Old 08-16-2012, 03:57 PM
  # 103 (permalink)  
SeekingGrowth
Member
 
SeekingGrowth's Avatar
 
Join Date: Mar 2012
Location: MI
Posts: 452
Y&C, good to hear from you. I was wondering how you were doing. Responding to your comments on rehab - they don’t teach you how to pay your bills and hold down a job. Instead, they help you detox and get clean safely, with doctors and therapists around to help you through. Once you’re clean, they teach you strategies for pursuing a happy drug-free life, as well as strategies to stay clean and avoid relapse. And individual therapy to help you work through issues you’ve been numbing yourself to with drugs/alcohol.

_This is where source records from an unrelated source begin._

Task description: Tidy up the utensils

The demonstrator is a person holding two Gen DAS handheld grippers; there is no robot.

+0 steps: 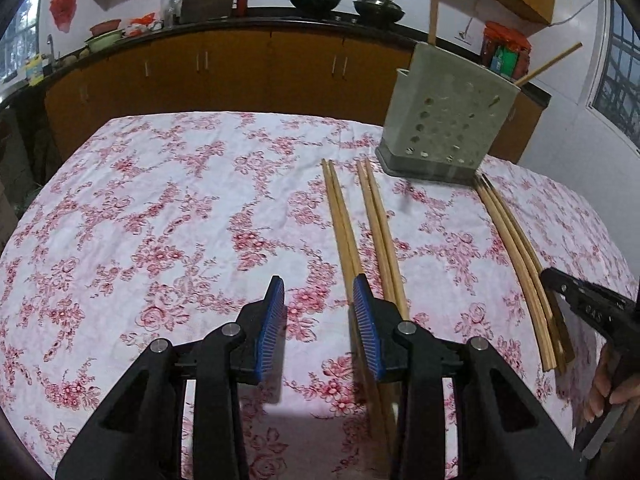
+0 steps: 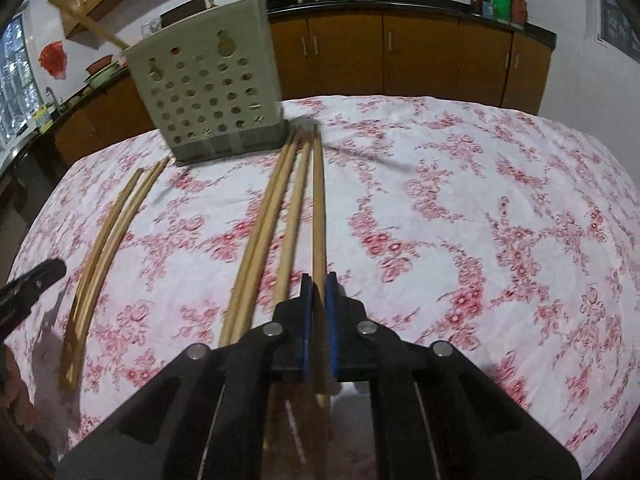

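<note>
Wooden chopsticks lie lengthwise on the flowered tablecloth in front of a grey perforated utensil holder (image 1: 444,120). In the left wrist view my left gripper (image 1: 318,280) is open over bare cloth. Its right finger rests over the near end of one chopstick pair (image 1: 340,220), and a second pair (image 1: 380,220) lies just to the right. In the right wrist view my right gripper (image 2: 319,280) is shut on a single chopstick (image 2: 318,208), whose tip points at the holder (image 2: 208,92). Three more chopsticks (image 2: 264,232) lie to its left. A chopstick (image 1: 548,64) leans out of the holder.
The table (image 2: 500,200) has a pink floral cloth, and its right half holds no objects. Behind it runs a wooden cabinet counter (image 1: 240,60) with woks and jars. The other gripper's black frame (image 1: 592,312), held by a hand, shows at the right edge.
</note>
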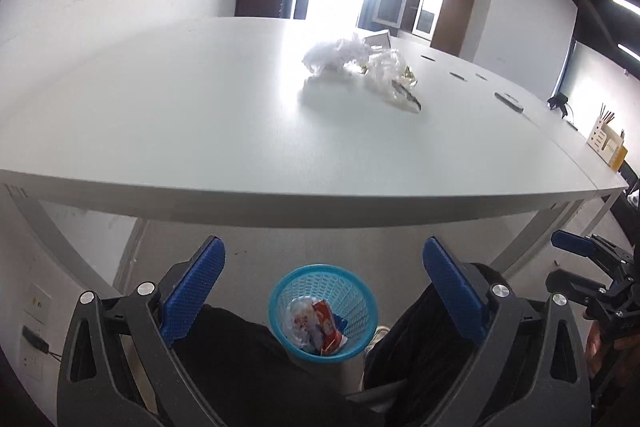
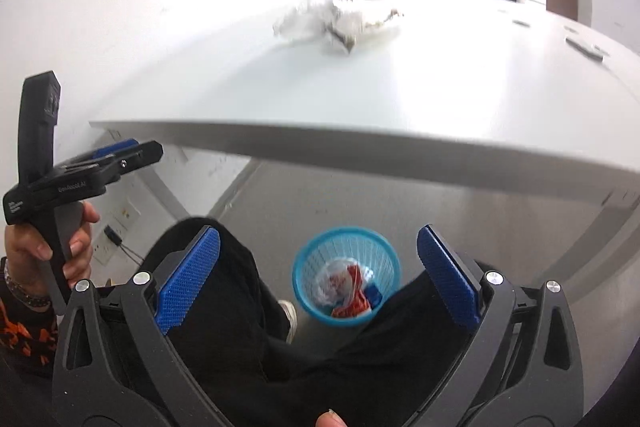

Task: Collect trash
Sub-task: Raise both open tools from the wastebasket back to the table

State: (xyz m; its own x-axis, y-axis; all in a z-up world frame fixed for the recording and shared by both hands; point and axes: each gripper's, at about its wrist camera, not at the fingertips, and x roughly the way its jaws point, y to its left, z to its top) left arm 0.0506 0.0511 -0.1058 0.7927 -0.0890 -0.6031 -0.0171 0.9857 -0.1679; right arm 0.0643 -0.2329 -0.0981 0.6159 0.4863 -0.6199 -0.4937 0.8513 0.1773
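Wrappers [image 1: 320, 323] fill blue bin [image 1: 280, 291]; both claws gape empty.

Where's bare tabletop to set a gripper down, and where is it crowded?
The white table is bare from its near edge to the crumpled trash pile. Crowded: around that pile, and inside the blue bin on the floor.
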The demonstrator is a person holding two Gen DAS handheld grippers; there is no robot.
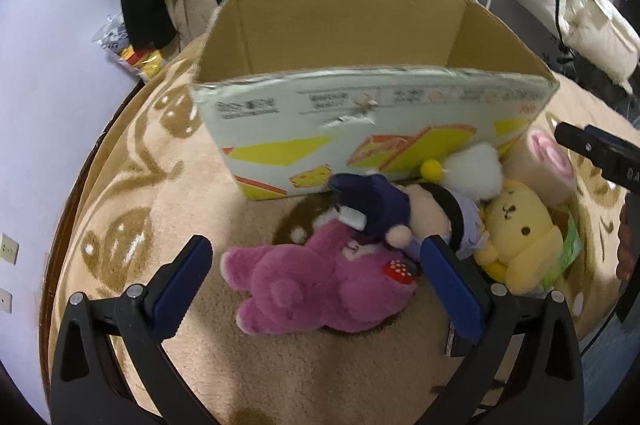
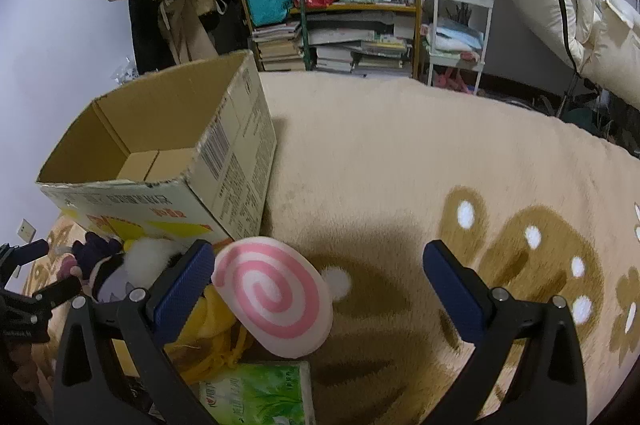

I had a rehab experience that really moved me last Saturday. Twice a week I meet with patients and families moving through the admissions process at a local rehab facility, offering support, empathy, and sharing what I’ve learned as the parent of a heroin-addicted son. A week ago Saturday, I met with a 19-year-old young man entering treatment for heroin addiction. He was with his mother, in early withdrawal, feeling crappy, not sure he wanted to be there. I talked with him for quite awhile apart from his mom, and he told me what he’d been going through, his efforts to quit, his fear at the thought of trying to live drug-free. Then, this past Saturday, I saw him again. The rehab facility had a big event – a “tune-up,” they call it - to which they invited everyone who had been a patient there over the past year. A big tent, food, speakers. At the end of the program, they invited people to come up to the microphone to share their gratitude. This kid went up there and spoke very passionately about how grateful he was for the facility, the staff, and to be clean and sober. He was grateful for the support of the friends he had made in rehab, and a group of young people sitting at a picnic table (his group) cheered. And he said that he’d never had the courage to stand up and speak in front of a group before, but that the folks in rehab had helped him realize his strength and self-worth. As he stepped down from the microphone and started walking out of the tent, I stood up from where I was sitting as he was about to walk right by me. I was going to shake his hand, reintroduce myself, and congratulate him on his success. He grabbed me and gave me one of the biggest, longest hugs I’ve ever received, and when he pulled away, there were tears in his eyes as he expressed how grateful he was to be in recovery. I don’t know what will happen to this young man when he leaves rehab, but for now, he is ecstatic to be clean and learning a new, healthy way to be happy and fulfilled.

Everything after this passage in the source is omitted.